A few people have run into this. I recently figured out how to fix it for this blog (which required a bit of time reading through the rmarkdown source), so I thought I’d write it up in case it helps anyone else, or my future-self.

TL;DR

You can add a line to build.R which calls a small wrapper function I cobbled together (brocks::htmlwidgts_deps), add a snippet of liquid syntax to ./_layouts/post.html, and you’re away.

What’s going on?

Often, when you ‘knit’ an .Rmd file to html, (perhaps without knowing it) you’re doing it via the rmarkdown package, which adds its own invisible magic to the process. Behind the scenes, rmarkdown uses knitr to convert the file to markdown format, and then uses pandoc to convert the markdown to HTML.

While knitr executes R code and embeds results, htmlwidgets packages (such as leaflet, DiagrammR, threejs, and metricsgraphics) also have js and css dependencies.
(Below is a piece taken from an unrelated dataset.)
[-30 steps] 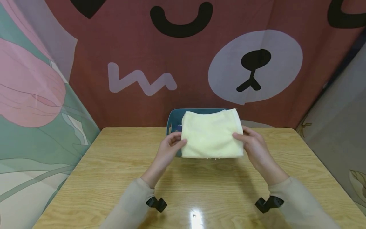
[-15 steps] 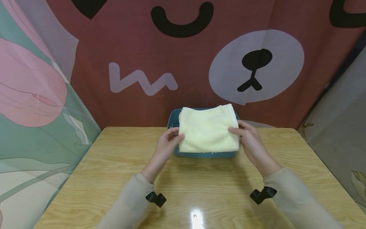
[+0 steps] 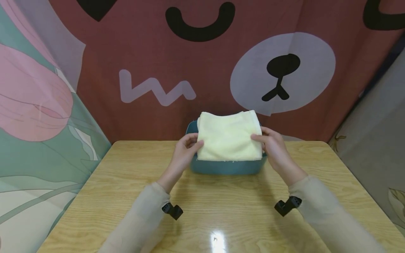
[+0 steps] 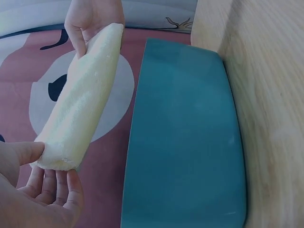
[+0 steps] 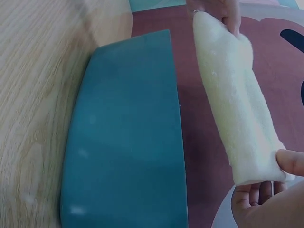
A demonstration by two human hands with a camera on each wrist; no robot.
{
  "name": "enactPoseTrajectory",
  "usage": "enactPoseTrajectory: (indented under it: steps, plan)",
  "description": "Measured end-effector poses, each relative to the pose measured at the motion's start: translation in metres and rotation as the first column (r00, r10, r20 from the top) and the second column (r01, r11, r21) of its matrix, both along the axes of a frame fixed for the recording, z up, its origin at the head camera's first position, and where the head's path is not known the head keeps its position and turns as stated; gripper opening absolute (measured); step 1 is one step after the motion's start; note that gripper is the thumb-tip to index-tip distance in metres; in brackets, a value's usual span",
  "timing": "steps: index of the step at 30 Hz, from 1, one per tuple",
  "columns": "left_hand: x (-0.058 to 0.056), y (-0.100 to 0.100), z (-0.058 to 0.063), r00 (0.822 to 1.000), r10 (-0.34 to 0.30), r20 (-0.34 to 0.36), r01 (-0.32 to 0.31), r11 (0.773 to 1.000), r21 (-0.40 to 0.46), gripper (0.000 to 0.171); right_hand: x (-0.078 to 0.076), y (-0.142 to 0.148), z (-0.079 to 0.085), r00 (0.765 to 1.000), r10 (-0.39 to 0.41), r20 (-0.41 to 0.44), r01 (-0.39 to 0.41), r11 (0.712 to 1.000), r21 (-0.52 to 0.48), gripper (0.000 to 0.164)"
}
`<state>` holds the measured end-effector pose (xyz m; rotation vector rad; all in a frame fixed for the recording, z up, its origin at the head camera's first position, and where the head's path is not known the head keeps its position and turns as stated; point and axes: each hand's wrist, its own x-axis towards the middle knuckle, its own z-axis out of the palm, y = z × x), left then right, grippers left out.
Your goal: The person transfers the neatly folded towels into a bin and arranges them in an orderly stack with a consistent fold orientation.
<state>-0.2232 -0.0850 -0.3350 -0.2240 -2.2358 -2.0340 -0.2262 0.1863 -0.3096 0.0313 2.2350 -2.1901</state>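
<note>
A folded pale yellow towel point(image 3: 229, 137) is held level between both hands, above a teal plastic basket point(image 3: 227, 167). My left hand point(image 3: 185, 149) pinches its left edge, thumb on top and fingers beneath. At the opposite edge my right hand point(image 3: 274, 147) grips it the same way. Both wrist views show a gap between the towel point(image 4: 85, 99) and the rim of the basket point(image 5: 126, 137). In the head view the towel hides most of the basket's opening and whatever lies inside.
The basket stands at the back of a light wooden table point(image 3: 142, 165), close to a reddish-brown curtain point(image 3: 142, 45) with cartoon bear prints. A floral curtain point(image 3: 41, 116) hangs at the left and a greyish one point(image 3: 376, 140) at the right.
Both hands have carried the towel away from me and slightly left, farther over the basket. More of the basket's front wall shows below it now. The grip is the same.
</note>
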Motion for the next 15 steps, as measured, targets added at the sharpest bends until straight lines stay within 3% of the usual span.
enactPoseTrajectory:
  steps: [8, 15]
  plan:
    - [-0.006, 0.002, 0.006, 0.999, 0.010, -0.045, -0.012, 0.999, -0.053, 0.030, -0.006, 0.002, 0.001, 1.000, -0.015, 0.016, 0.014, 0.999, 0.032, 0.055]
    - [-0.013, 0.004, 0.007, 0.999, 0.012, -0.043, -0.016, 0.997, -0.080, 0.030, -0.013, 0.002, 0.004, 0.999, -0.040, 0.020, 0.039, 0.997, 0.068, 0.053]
These are handled by rmarkdown’s second step, and so don’t get included when using knitr alone.

The rmarkdown invisible magic works as follows:

  • It parses the .Rmd for special dependencies objects, linking to the js/css source (by calling knitr::knit_meta)
  • It then (by default) combines their source-code into a huge data:uri blob, which it writes to a temp-file
  • This is injected into the the final HTML file, by passing it to pandoc’s --include-in-header argument

A fix: htmlwdigets_deps

Happily, including bits of HTML in other bits of HTML is one of Jekyll’s strengths, and it’s possible to high-jack the internals of rmarkdown to do something appropriate. I did this with a little function htmlwdigets_deps, which:

  • Copies the js/css dependencies from the R packages, into a dedicated assets folder within in your blog

  • Writes a little HTML file, containing the links to the source code above

With a small tweak to the post.html file, Jekyll’s liquid templating system can be used to pull in that little HTML file, if htmlwidgets are detected in your post.
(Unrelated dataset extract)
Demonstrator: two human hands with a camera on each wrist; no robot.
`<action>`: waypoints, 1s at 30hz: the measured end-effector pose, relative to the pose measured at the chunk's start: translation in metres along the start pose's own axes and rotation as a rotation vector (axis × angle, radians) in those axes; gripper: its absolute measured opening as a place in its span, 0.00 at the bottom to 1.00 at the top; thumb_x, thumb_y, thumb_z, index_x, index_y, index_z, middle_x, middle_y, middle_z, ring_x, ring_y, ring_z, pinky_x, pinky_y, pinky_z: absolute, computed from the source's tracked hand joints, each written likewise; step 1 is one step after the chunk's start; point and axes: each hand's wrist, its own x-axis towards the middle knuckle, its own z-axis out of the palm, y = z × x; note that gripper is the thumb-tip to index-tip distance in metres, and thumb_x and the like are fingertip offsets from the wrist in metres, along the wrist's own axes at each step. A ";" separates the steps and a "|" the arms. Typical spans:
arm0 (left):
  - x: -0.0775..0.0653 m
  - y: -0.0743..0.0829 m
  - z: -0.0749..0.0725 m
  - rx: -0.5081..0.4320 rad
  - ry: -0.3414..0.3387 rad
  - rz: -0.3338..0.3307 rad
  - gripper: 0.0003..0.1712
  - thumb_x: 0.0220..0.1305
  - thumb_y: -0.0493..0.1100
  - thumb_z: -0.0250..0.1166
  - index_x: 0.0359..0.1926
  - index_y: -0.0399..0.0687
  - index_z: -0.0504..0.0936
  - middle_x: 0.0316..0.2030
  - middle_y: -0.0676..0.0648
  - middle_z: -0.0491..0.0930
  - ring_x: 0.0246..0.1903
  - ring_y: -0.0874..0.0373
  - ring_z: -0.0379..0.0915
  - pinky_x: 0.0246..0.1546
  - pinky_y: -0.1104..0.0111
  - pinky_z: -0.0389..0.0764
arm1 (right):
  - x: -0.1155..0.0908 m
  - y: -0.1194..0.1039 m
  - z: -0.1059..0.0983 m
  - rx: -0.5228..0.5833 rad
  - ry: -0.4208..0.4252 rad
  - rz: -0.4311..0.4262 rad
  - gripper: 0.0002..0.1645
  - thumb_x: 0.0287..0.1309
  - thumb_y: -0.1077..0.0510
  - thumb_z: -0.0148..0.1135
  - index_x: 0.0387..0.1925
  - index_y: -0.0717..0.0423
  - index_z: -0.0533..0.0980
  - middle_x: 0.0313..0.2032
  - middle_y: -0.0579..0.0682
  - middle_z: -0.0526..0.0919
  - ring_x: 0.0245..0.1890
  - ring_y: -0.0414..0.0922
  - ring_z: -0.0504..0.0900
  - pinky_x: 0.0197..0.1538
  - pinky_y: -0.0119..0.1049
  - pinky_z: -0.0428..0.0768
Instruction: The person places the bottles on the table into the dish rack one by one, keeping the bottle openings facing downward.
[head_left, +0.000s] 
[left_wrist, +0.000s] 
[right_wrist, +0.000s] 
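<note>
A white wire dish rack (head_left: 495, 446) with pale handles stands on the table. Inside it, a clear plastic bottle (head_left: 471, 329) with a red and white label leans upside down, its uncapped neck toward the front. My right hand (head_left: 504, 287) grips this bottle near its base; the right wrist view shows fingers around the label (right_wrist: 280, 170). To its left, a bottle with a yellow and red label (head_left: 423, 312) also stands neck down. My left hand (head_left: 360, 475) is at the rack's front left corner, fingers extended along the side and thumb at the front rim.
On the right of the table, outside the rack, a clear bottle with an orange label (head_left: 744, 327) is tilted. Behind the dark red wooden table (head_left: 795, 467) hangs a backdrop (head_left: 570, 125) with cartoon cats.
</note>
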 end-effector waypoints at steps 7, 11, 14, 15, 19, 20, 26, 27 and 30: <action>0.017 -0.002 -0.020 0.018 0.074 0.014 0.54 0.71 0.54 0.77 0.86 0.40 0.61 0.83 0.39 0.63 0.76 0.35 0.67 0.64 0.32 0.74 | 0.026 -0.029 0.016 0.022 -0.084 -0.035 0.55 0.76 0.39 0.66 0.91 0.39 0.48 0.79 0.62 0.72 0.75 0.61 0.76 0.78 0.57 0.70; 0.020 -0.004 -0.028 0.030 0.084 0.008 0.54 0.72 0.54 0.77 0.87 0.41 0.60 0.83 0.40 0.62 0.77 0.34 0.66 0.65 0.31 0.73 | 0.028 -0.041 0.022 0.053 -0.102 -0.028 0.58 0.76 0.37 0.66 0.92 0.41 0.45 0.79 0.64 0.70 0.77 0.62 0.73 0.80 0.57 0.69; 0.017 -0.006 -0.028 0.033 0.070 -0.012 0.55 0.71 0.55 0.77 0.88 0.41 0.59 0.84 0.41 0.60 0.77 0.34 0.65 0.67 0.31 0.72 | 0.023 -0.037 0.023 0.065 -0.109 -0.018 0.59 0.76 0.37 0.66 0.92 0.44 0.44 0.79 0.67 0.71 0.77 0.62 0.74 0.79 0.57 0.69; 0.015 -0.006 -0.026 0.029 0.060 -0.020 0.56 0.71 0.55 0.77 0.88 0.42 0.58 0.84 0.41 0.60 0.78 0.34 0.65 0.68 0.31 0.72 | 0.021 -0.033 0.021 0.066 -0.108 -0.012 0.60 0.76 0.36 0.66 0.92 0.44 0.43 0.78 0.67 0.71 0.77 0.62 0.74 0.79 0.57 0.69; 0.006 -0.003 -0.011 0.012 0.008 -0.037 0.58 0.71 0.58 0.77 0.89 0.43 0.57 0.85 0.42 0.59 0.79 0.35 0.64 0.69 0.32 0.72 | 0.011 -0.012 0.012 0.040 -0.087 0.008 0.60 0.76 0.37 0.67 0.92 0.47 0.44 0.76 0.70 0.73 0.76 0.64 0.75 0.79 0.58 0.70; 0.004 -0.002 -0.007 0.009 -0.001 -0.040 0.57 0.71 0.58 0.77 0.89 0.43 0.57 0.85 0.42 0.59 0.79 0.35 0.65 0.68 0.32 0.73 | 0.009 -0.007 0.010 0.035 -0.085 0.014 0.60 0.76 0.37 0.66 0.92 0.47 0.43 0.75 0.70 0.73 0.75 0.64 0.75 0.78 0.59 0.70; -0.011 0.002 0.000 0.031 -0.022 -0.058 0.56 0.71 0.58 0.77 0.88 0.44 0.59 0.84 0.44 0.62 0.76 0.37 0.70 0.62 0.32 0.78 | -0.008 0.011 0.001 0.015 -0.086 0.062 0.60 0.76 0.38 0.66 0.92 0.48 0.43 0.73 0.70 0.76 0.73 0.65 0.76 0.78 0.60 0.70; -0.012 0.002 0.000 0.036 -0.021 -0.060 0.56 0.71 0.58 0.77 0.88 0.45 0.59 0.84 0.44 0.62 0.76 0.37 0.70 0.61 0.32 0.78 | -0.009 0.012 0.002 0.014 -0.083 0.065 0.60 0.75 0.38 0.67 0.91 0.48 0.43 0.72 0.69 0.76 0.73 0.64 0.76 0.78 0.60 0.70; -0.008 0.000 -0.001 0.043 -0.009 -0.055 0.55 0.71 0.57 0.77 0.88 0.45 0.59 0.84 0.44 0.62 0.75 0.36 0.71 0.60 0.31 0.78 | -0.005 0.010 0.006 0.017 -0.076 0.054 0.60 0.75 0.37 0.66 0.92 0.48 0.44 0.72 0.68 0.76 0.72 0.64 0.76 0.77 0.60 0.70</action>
If you’re using knitr-jekyll, all that’s needed to make everything work as you’d expect, is to call the function from your build.R file, like so:

local({
  # Your existing configurations...
  # See https://github.com/yihui/knitr-jekyll/blob/gh-pages/build.R
  brocks::htmlwidgets_deps(a)
})

(The parameter a refers to the input file — if you’re using a build file anything like Yihui’s example, this will work fine.)
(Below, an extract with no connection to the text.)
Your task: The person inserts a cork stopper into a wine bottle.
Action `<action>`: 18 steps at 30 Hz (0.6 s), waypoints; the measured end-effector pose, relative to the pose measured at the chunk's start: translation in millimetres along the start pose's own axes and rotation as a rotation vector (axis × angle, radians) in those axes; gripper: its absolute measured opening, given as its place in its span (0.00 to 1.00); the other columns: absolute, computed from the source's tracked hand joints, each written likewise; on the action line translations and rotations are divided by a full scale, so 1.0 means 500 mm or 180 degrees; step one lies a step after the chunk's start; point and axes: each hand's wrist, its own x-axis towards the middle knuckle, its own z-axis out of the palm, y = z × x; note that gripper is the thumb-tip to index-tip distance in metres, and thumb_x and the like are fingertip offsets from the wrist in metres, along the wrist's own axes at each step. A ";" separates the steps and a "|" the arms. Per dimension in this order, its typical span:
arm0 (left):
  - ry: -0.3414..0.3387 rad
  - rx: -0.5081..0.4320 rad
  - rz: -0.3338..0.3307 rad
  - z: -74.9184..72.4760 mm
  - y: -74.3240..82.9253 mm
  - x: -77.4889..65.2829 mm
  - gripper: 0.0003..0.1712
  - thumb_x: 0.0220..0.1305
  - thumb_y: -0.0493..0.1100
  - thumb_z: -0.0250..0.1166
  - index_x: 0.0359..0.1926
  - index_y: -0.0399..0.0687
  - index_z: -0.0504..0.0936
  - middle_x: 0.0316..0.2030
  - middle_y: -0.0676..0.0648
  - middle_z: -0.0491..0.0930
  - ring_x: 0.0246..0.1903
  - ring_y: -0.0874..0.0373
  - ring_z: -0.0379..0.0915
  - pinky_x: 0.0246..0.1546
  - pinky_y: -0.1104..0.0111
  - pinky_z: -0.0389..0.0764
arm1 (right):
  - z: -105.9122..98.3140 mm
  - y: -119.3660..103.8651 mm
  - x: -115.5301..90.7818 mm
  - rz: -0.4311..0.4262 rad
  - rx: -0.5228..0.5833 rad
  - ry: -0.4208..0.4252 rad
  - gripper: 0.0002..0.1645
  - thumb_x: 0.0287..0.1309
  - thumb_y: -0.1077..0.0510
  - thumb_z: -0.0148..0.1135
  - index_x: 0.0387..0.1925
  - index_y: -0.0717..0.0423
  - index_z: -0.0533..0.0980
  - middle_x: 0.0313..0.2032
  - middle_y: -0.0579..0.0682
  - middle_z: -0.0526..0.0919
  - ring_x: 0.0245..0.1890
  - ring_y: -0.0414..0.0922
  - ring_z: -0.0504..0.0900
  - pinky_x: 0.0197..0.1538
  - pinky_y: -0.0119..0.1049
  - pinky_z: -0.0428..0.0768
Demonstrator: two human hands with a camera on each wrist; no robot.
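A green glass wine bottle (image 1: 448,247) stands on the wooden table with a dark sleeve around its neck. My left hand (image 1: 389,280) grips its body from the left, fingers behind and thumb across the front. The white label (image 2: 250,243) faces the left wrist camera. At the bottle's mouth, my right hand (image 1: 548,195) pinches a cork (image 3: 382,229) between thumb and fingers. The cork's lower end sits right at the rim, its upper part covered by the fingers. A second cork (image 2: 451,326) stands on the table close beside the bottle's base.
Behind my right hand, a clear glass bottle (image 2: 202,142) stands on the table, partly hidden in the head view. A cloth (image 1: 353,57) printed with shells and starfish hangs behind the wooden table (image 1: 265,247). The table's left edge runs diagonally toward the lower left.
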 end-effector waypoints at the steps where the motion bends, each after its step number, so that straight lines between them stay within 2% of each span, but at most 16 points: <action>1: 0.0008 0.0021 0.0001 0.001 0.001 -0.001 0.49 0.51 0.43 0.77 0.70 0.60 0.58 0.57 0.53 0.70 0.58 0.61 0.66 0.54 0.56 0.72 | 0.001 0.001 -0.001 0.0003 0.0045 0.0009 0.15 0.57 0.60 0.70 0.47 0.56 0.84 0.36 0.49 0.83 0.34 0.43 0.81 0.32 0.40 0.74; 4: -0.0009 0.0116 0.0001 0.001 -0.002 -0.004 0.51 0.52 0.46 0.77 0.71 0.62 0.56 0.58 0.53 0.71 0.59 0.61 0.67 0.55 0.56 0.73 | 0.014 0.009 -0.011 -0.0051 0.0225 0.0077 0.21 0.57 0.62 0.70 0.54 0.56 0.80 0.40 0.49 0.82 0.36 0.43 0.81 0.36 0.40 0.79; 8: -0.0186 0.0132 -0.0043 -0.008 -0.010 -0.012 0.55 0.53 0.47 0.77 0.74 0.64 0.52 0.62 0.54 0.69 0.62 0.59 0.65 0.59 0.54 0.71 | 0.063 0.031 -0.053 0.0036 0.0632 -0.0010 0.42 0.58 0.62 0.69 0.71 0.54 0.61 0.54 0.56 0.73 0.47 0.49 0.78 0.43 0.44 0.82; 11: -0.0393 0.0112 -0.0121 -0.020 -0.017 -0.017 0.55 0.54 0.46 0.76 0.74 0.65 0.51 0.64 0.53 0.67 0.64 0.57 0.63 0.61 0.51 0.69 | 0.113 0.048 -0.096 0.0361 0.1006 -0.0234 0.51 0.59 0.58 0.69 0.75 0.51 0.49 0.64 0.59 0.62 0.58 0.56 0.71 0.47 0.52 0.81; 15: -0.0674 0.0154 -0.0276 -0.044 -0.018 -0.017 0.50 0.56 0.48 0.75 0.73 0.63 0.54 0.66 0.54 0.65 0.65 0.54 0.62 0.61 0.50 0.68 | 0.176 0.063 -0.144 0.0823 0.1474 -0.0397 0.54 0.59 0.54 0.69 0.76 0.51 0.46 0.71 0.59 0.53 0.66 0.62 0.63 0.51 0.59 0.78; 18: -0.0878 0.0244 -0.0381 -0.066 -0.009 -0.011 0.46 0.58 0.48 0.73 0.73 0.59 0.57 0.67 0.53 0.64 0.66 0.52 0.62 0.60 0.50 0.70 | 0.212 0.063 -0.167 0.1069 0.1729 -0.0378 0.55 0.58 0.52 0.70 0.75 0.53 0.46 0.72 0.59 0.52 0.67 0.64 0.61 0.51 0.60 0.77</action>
If you’d like to have a look at the internals of htmlwidgets_deps yourself, it’s in my personal package up on GitHub. Long story short, it hi-jacks rmarkdown:::html_dependencies_as_string. The rest of this post walks through what it actually does.

1. Copying dependencies to your site

To keep things transparent, the dependency source files are kept in their own folder (./htmlwidgets_deps). If it doesn’t exist, it’ll be created. This behaviour is different to the rmarkdown default of compressing everything into huge in-line data:uri blobs. While that works great for keeping everything in one big self-contained file (e.g. to email to someone), it makes for a very slow web page. For a blog, having separate files is preferable, as it allows the browser to load files asynchronously, reducing the load time.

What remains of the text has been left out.